It’s been a very, long while since I’ve updated here, but to start off, I’ll be giving a brief feedback on the last week of the photography workshop which I attended. Compared to the previous two weeks where they were more experimentive with developing photos on the photographic paper (is that what you call it?) , this time it involved cartridge paper. I was quite confused about this method when it was first mentioned, as I’ve never seen or heard of using cartridge paper to print the photos on or even a basic image, so, yes, I was pretty new to this.
I chose two different images to print on to ascetate; the first one was actually a drawing base for the GOATBED poster, that I later edited in photoshop by using a photograph I had taken in week one. As they had to be in black and white, I changed it to that in the desaturate filter. While I may mention what my second photo was, some may tell me that, that was a poor decision. So, I purposely re-used the same photograph that I used in the edited version for my drawn image. I did this intentionally to see what the difference would be between the two and by having a 2d image on top of a 3d image, it certainly did make a huge difference.
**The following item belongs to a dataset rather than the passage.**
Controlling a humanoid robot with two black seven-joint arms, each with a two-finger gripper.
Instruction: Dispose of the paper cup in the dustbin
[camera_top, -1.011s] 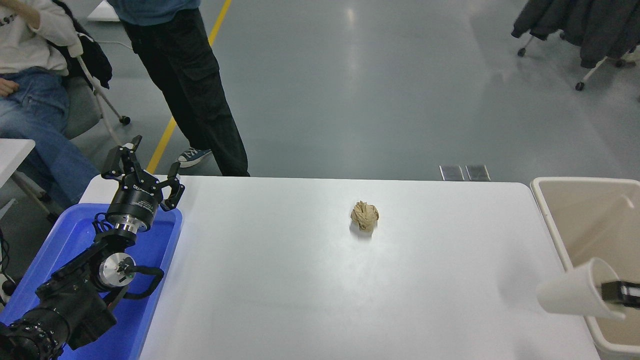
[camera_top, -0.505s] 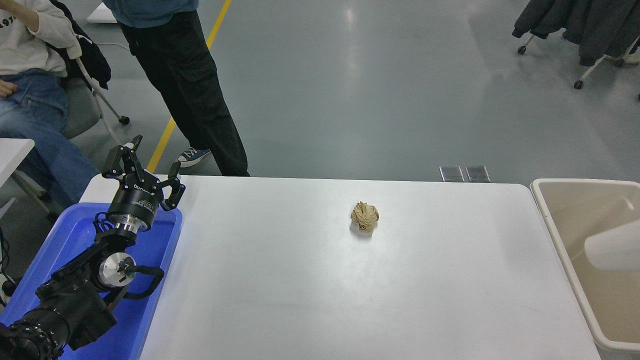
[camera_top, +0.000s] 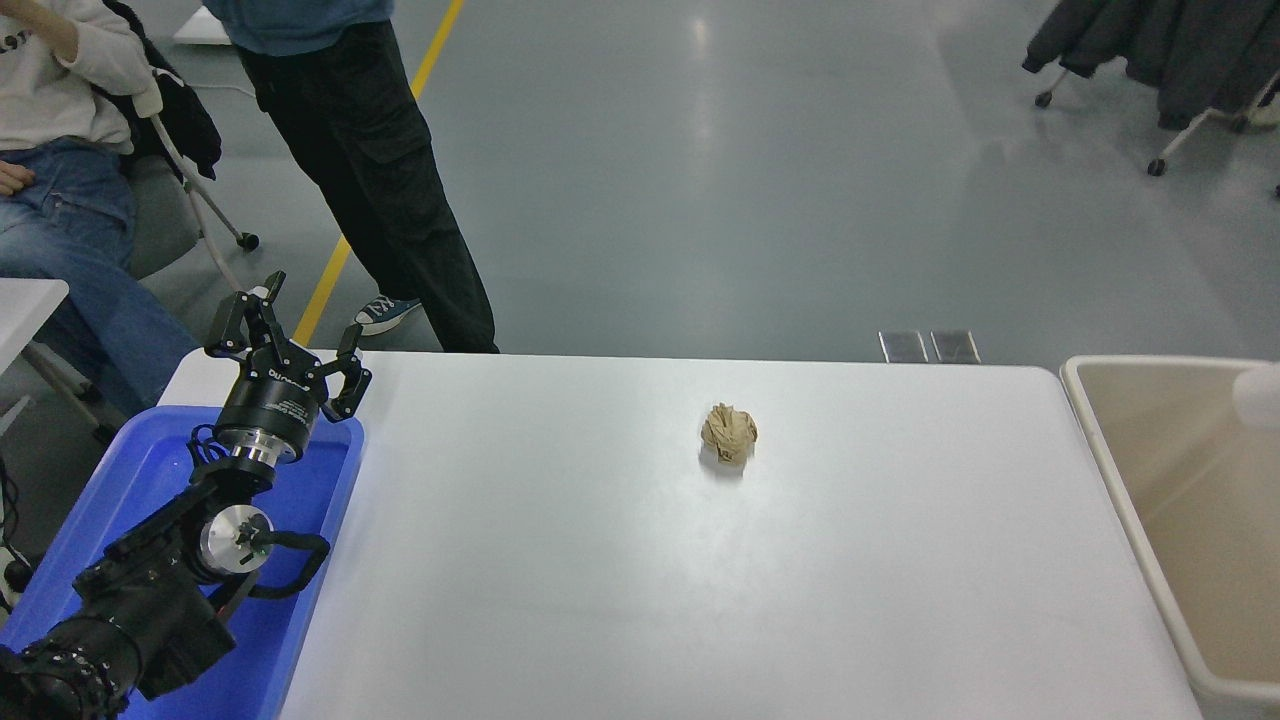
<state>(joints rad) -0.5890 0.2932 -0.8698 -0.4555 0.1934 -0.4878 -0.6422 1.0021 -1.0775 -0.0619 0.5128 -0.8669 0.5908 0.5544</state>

I was actually quite fond of the outcome, as they proved how different an image can look once you play around with it a little.
For example, I layed them over each other:
It became an even bolder and more graphic image. I absolutely adored how there’s this overlap of different lines and stripes coming across over the drawn/edited image.
Besides learning about this very new technique, I learnt from the testing, experimentation and development of each image was that I need to be more patient with how I set each thing out. I felt that on a couple of the wash outs, I was rushing the process and that left the image to underdevelop or over develop at times. I was truely disappointed in myself for doing this, but then again, that wasn’t the only lesson I had learnt.
(will post photos of these later)
With each ascetated image I had created, they can be seen a new light once they are re-arranged on the paper differently, or if I over layed the two together they would become a new photograph; this in itself was quite interesting.